La primera promesa fue el convertir al país en un Estado Federal, concluido el enfrentamiento, Pando archivó la reforma en la Asamblea que se formó en diciembre de 1989, con el voto dirimidor de Lucio Pérez Velazco. Los liberales se habrían opuesto tenazmente a que los denominados Tratados de Transferencia, suscritos con Chile, el año 1895, que  eran favorables para Bolivia; ellos planteaban la recuperación del litoral boliviano por la vía de las armas. Una vez en el poder, paradójicamente, fue el liberal Ismael Montes quien suscribió el  ignominioso Tratado de 1904, así se consolido la segunda traición de Pando y de los liberales.

Finalmente, la traición más grande fue, sin duda, contra los indígenas que, encabezados por Pablo Zarate Wilca, fueron utilizados para los fines políticos de los liberales. No se les concedió las reivindicaciones prometidas y, a más de ello, “Zarate el temible Vilca” fue asesinado en su traslado de Oruro a La Paz, dizque en plan de fuga. 

El 11 de enero de 1931 se dio en Bolivia un hecho sin precedentes, por primera vez en nuestra historia se llevó adelante un “Referéndum Popular”;  en dicho acto democrático inédito se aprobó, junto con otras ocho reformas importantes, la descentralización político administrativa del Estado; sin embargo, esta reforma fue la única postergada por el Presidente Daniel Salamanca, supuestamente por la inminencia de la guerra con el Paraguay. Nuevamente Bolivia mantenía un sistema de organización territorial fuertemente centralista, con la secuela negativa que eso implicaba.

En la década de 1970, la legítima lucha por las regalías petroleras departamentales encabezada por el departamento de Santa Cruz mostró, una vez más, la urgencia de una reforma en la organización territorial de la nación. Décadas más tarde, la reforma constitucional de 1995 aprobó una tímida y escueta reforma que establecía una falaz descentralización administrativa, de la cual derivó la Ley 1654, que hizo un remedo absurdo de descentralización, que no implicaba facultad legislativa para los departamentos, menos elección democrática de autoridades departamentales, manejo efectivo de sus recursos y mucho menos competencias y facultadas concretas.

Así planteadas las cosas, era obvio que este tema tendría una gran relevancia en el proceso constituyente refundacional que vivió Bolivia el año 2006. Empero más allá del legítimo reclamo planteado, el tema fue abiertamente utilizado una vez más para enfrentar oriente y occidente con fines políticos poco claros de las elites que tradicionalmente habían gobernado la nación y que no aceptaban un cambio proveniente de un gobierno indígena. 

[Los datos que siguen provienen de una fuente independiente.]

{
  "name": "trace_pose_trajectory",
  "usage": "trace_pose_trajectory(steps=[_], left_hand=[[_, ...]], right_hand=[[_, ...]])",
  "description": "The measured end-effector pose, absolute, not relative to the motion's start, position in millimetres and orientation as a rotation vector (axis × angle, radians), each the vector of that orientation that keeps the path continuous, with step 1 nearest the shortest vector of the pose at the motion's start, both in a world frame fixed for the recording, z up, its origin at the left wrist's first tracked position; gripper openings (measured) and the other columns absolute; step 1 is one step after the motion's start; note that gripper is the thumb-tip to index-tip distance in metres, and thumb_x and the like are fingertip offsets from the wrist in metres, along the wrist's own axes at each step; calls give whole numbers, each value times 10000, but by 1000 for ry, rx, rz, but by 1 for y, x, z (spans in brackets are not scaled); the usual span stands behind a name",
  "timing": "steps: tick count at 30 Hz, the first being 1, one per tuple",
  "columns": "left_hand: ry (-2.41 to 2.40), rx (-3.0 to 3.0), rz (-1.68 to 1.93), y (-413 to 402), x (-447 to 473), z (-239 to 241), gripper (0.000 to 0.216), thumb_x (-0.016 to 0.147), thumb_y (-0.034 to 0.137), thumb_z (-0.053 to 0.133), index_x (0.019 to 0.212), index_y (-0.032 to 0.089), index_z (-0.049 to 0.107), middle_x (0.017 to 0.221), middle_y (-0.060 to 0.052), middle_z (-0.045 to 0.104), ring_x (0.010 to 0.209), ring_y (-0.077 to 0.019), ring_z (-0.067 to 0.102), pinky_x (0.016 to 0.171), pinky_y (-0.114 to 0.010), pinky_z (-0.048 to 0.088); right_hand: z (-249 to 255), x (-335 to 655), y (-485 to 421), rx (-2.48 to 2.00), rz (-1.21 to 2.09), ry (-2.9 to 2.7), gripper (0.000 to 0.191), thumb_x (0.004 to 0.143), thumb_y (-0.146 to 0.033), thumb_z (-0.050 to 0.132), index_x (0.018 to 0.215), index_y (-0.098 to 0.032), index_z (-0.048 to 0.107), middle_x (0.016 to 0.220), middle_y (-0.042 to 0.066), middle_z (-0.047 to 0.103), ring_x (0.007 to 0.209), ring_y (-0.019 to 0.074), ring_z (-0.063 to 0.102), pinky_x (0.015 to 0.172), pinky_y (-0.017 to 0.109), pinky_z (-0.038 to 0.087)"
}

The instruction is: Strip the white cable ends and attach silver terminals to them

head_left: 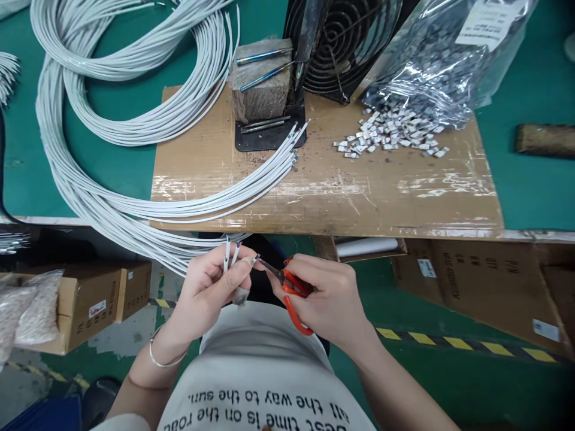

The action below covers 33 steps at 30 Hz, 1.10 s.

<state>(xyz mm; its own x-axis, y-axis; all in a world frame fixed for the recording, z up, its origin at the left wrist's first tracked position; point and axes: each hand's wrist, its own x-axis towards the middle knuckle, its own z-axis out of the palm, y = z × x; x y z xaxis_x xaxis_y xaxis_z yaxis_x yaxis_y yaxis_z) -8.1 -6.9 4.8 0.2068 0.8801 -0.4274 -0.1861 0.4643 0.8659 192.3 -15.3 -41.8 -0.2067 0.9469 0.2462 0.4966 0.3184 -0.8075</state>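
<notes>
Just off the table's front edge, my left hand (220,278) is closed on the ends of several white cables (227,254). One cable end is pinched between thumb and finger. A small greyish lump (241,296) shows below those fingers; what it is I cannot make out. My right hand (321,293) grips a pair of scissors (297,287) with orange handles, its dark blades pointing left at the pinched cable end. How far the blades are apart is hidden by my fingers. More white cables (211,203) lie on the cardboard sheet (359,203), their stripped tips pointing right.
Coiled cables (58,131) fill the table's left. Behind the cardboard stand a wrapped block (260,96) with metal soldering tips, and a black fan (341,42). Small white connectors (399,133) lie by a plastic bag (431,72). Cardboard boxes (90,305) stand under the table.
</notes>
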Motion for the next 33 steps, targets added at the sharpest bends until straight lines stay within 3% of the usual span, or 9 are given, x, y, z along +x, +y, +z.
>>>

Así surgió el falso debate entre autonomistas y centralistas, no sólo al interior de la Asamblea Constituyente, sino en todo el escenario político, cuando en realidad no había razón para ello. Bolivia iba a cambiar para bien su sistema de organización territorial.

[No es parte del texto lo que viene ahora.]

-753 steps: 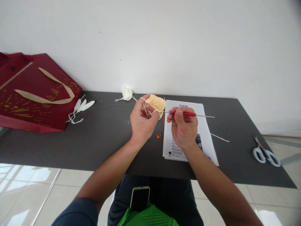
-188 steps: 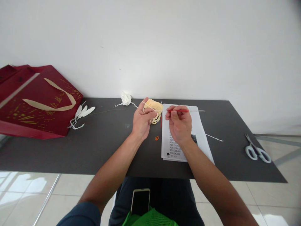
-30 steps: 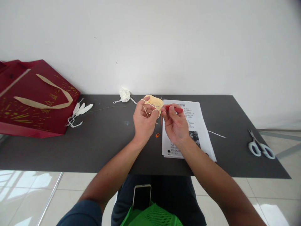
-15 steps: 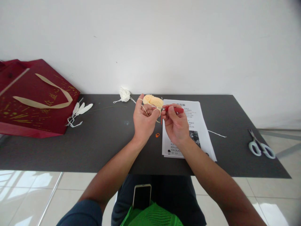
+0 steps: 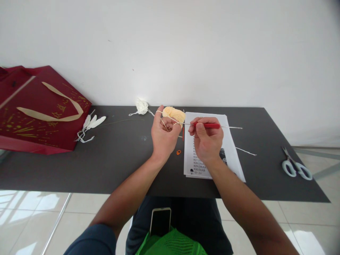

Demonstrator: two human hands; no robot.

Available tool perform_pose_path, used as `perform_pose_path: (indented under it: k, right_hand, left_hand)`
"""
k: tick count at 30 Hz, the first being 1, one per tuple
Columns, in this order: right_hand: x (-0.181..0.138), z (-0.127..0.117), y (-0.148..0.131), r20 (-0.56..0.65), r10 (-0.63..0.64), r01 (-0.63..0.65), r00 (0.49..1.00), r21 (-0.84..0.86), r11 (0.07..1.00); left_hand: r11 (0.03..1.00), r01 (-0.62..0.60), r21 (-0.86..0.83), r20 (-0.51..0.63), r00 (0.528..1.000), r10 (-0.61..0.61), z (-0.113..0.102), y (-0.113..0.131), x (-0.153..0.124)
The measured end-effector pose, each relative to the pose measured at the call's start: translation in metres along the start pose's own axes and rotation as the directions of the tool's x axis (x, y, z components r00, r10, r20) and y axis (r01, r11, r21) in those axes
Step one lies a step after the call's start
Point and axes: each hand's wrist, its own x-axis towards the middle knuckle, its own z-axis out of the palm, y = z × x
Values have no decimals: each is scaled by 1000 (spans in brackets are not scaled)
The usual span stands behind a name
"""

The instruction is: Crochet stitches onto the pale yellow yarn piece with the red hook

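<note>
My left hand is closed on a small pale yellow crocheted piece, with cream yarn looped over its fingers. My right hand pinches a crochet hook by its red grip; the thin metal shaft lies level, its tip at the yellow piece and its other end pointing right. Both hands hover above the dark table. The yarn runs back to a small white yarn ball near the wall.
A printed pattern sheet lies under my right hand, an orange stitch marker beside it. A red gift bag and white feather-like pieces sit left. Scissors lie far right. A phone rests on my lap.
My right hand has drawn back to the right, so the hook's red grip and metal shaft now show fully. My left hand has stayed closed on the yellow piece.
</note>
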Motion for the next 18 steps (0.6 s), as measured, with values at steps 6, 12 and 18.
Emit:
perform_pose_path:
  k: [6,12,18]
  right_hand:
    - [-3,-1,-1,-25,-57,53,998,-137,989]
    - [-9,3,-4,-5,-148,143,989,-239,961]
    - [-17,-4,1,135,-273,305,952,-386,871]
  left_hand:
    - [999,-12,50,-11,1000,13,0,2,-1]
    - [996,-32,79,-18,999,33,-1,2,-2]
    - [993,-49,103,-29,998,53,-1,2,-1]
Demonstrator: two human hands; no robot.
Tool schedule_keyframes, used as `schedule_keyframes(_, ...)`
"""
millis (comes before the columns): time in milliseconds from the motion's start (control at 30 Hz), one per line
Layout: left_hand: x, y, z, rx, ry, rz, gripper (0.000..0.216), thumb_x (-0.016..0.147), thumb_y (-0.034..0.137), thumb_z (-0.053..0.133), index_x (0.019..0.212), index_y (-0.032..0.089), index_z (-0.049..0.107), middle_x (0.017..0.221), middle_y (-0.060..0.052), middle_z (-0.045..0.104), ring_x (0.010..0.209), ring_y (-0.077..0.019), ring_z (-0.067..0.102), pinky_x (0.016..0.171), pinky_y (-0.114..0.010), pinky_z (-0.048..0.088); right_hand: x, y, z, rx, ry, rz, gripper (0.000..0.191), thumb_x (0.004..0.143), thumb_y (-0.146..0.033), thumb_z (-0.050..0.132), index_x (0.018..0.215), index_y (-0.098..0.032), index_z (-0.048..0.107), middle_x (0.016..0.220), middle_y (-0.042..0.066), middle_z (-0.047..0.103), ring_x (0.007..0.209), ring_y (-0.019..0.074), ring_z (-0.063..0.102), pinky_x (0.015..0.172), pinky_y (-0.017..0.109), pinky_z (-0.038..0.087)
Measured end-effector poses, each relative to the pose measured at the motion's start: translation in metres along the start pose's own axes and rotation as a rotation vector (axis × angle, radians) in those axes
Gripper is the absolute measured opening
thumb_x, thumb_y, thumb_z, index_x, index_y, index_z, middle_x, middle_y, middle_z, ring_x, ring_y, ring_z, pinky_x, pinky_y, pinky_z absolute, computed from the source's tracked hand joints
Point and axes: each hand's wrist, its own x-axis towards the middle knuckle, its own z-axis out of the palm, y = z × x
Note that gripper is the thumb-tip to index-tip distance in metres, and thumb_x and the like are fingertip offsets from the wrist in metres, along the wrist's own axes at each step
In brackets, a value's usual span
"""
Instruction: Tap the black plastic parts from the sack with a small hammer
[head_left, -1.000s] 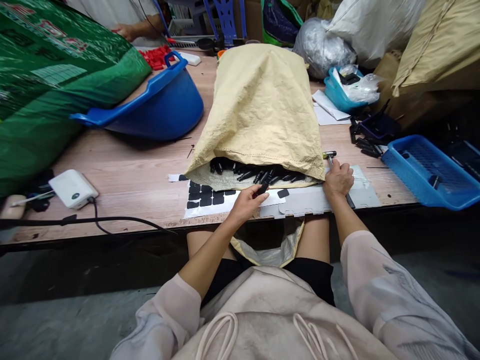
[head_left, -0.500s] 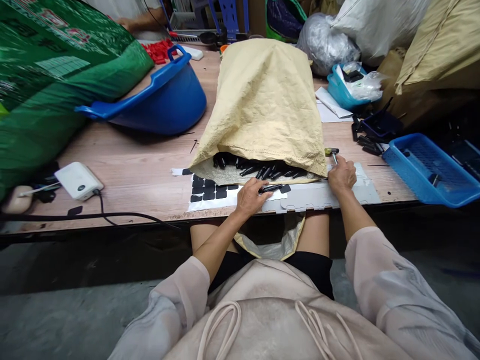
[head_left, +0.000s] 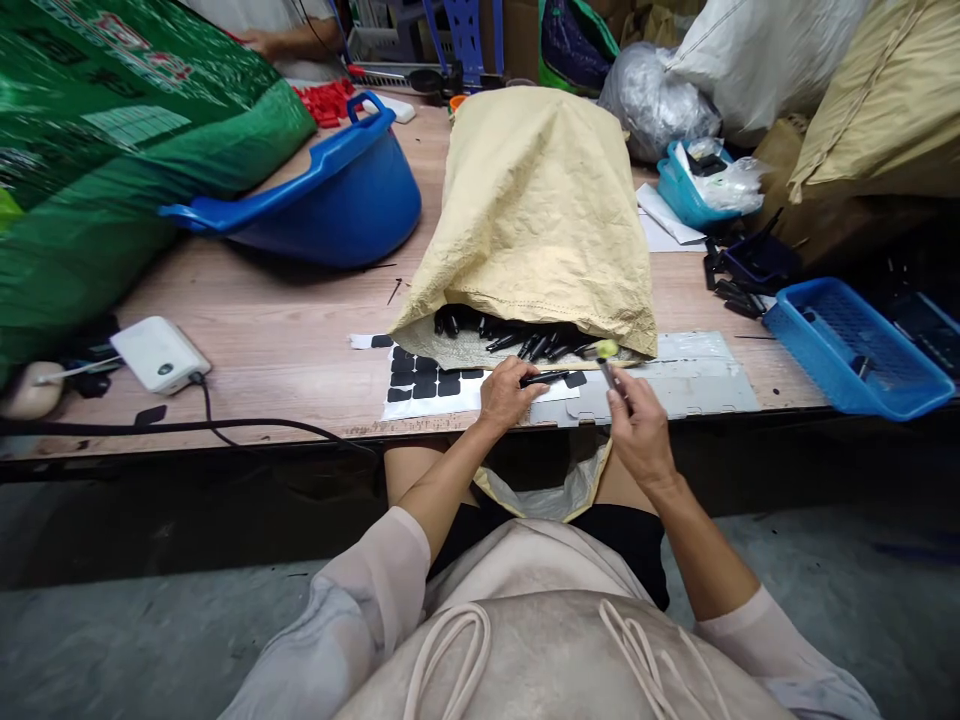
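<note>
My left hand [head_left: 504, 393] is closed on a slim black pen-like piece [head_left: 546, 378], held at the table's front edge. My right hand [head_left: 643, 425] is wrapped round the handle of a small hammer [head_left: 606, 352]. Its yellowish head is up near the sack's mouth, to the right of the black piece, and looks slightly blurred. Behind both hands a tan woven sack [head_left: 551, 220] lies with its mouth towards me. Several similar black pieces [head_left: 536, 342] show inside. Left of my left hand, a white sheet [head_left: 405, 408] carries rows of black rounded-square stickers [head_left: 424, 378].
A blue tub [head_left: 330, 215] and a green bag [head_left: 150, 170] stand on the left, near a white adapter box [head_left: 161, 355] with a cable. On the right are a blue basket [head_left: 862, 350] and a turquoise basket [head_left: 694, 200]. Another person's arm [head_left: 296, 42] shows at the back.
My right hand has picked the hammer up from beside the sack's right corner and swung left towards the black piece. My left hand keeps its hold on the piece.
</note>
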Motion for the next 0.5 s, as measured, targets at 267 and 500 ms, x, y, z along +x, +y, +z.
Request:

La Constitución boliviana creó un innovador sistema jurídico - político con cuatro niveles de autonomía, la más importante, la autonomía departamental, que importó en realidad la nueva forma de organización territorial del Estado. Por primera vez el nivel central cedía  poder a los departamentos, no solamente en cuanto organización política, sino también en cuanto a organización económica, a través de un catálogo de competencias exclusivas, compartidas y concurrentes, que fue clave para generar, por primera vez, una autonomía ordenada y racional para  la nación.

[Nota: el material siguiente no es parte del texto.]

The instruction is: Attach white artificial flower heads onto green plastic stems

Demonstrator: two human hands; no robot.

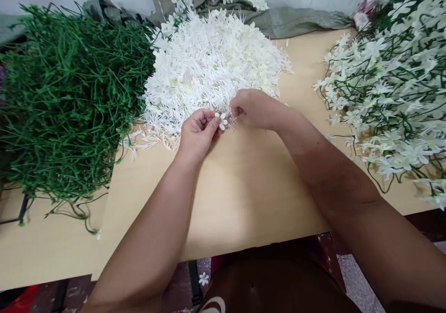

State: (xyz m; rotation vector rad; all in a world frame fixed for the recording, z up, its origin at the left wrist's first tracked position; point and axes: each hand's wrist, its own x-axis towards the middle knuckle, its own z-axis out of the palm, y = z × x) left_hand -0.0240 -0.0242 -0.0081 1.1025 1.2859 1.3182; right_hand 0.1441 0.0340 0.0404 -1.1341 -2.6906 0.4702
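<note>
My left hand (199,131) pinches a small white artificial flower (223,121) between thumb and fingertips, its petals facing up. Close to its right, my right hand (252,108) is closed, fingers curled down at the front edge of the white heap; whatever is in them is hidden. Behind both hands rises a large pile of loose white flower pieces (212,57), with thin white strands mixed among petals. A few strands (149,139) are scattered on the wooden tabletop (237,187) left of my left hand.
A tall heap of green plastic stems (69,99) covers the left side. On the right lie white flowers on green stems (390,90). A grey-green cloth sack (303,20) runs along the wall. One white flower (204,278) is below the table's front edge.
</note>
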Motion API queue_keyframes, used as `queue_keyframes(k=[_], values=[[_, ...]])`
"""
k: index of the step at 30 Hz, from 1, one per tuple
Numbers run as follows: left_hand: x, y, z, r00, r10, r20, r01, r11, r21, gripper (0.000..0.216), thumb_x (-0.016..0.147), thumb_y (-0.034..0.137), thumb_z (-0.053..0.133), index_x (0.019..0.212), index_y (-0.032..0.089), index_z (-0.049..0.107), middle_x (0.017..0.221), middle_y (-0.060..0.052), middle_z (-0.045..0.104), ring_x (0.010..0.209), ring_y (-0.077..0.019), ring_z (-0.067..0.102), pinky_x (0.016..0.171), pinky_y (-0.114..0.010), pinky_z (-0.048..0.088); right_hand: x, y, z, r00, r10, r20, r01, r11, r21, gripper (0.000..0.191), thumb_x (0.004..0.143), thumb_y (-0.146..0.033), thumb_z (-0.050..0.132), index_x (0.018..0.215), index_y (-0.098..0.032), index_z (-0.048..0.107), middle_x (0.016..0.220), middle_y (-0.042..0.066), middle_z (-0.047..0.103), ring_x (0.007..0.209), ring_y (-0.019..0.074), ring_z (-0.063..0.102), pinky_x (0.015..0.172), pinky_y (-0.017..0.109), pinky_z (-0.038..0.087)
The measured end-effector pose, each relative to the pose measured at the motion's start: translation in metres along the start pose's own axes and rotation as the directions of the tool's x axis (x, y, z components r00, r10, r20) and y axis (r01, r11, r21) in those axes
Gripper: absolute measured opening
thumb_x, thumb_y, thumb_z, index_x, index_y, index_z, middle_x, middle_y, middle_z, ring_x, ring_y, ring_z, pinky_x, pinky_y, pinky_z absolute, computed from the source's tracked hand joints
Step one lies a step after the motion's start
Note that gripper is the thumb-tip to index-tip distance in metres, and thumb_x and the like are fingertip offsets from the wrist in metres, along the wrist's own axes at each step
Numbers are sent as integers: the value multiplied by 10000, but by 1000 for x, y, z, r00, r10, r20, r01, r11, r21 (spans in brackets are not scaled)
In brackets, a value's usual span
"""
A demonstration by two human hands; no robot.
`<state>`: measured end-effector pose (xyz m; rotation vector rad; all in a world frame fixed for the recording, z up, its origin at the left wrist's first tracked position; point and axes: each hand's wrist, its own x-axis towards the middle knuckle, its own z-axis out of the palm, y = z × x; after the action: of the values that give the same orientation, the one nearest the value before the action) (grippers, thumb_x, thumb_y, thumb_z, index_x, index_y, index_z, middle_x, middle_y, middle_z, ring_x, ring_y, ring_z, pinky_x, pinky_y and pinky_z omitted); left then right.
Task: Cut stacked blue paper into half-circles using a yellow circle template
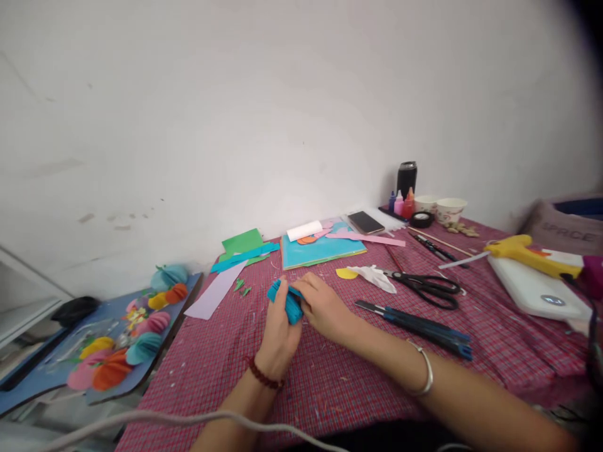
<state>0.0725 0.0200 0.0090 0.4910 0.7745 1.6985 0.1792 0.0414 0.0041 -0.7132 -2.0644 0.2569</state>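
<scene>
Both of my hands meet over the red checked tablecloth [330, 383] near the middle. My left hand [279, 336], with a bead bracelet at the wrist, is closed around a folded piece of blue paper [286, 301]. My right hand [323, 306], with a metal bangle on the forearm, pinches the same blue paper from the right side. The paper looks pleated or stacked in folds. Small paper scraps lie scattered around my hands.
Black scissors [431, 287] and a blue craft knife [414, 323] lie to the right. A yellow glue gun [530, 254] rests on a white board. Coloured paper sheets [320, 248], a phone [365, 222], paint bottles and cups stand at the back. Paper flowers on a blue board [117, 342] sit at the left.
</scene>
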Motion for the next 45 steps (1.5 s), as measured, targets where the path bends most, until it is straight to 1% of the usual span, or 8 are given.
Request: queue_keyframes(k=[9,14,19,26,29,34,41,45], values=[[-14,23,-20,995,14,99,-43,954,295,531,669,279,751,1141,215,516,858,11,641,751,-102,593,726,-231,459,-15,-15,27,992,-16,127,5,996,87,407,780,-11,427,1164,-128,492,1106,128,538,1057,219,471,934,383,424],[-6,30,-50,980,-105,171,17,892,452,618,622,252,783,1159,223,479,790,27,612,666,-110,577,632,-236,447,-18,-22,24,942,-1,336,-73,976,206,541,713,-60,527,1246,-131,465,1271,145,472,1217,230,422,1017,379,374],[12,36,-77,954,-235,186,137,894,426,512,649,261,758,1100,186,527,750,8,601,638,-119,568,575,-235,421,1,-9,12,830,-11,557,-171,946,274,266,745,-109,537,990,-153,632,970,72,655,885,184,609,818,326,466],[13,42,-84,906,-310,288,194,910,367,702,622,134,744,1263,251,482,896,-17,620,726,-128,563,620,-243,421,11,25,35,871,351,343,-490,658,571,144,805,-266,519,859,-149,583,675,-8,593,585,106,546,591,246,442],[5,38,-80,890,-315,329,182,908,376,826,589,84,761,1321,288,439,956,-20,624,815,-148,575,722,-271,431,2,24,37,883,341,324,-470,639,609,185,836,-328,518,808,-150,556,653,-14,567,575,100,534,582,243,441],[-5,25,-77,846,-336,415,161,901,402,854,585,101,787,1337,304,435,1035,-45,629,926,-189,585,842,-325,409,-7,9,21,896,239,374,-438,607,663,265,900,-351,470,1063,-159,552,750,4,598,637,112,564,595,251,465],[-5,23,-80,843,-349,409,138,875,463,825,590,131,791,1326,289,454,1073,-68,628,831,-175,591,749,-297,428,-9,10,20,904,183,386,-403,663,631,235,871,-286,536,1064,-167,597,711,-14,553,608,93,504,568,221,424],[-6,26,-79,843,-356,403,140,869,475,805,595,145,786,1321,274,464,1038,-63,628,812,-166,576,736,-292,431,-10,11,23,908,138,394,-402,549,733,214,891,-298,501,1040,-162,574,760,-3,582,604,92,543,577,237,450]])
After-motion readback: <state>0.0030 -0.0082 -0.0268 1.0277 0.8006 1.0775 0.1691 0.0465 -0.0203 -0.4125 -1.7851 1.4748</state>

Es bueno tener presentes estos hechos para que nunca más intereses oscuros, mezquinos y sectarios utilicen el discurso de la organización interna del Estado para promover fines personales, cuando en realidad Bolivia está construyendo en paz y unidad su fututo sobre las bases políticas alcanzadas sabiamente en la Constitución de 2009.

 

Héctor Arce Zaconeta fue ministro de Justicia y Procurador del Estado.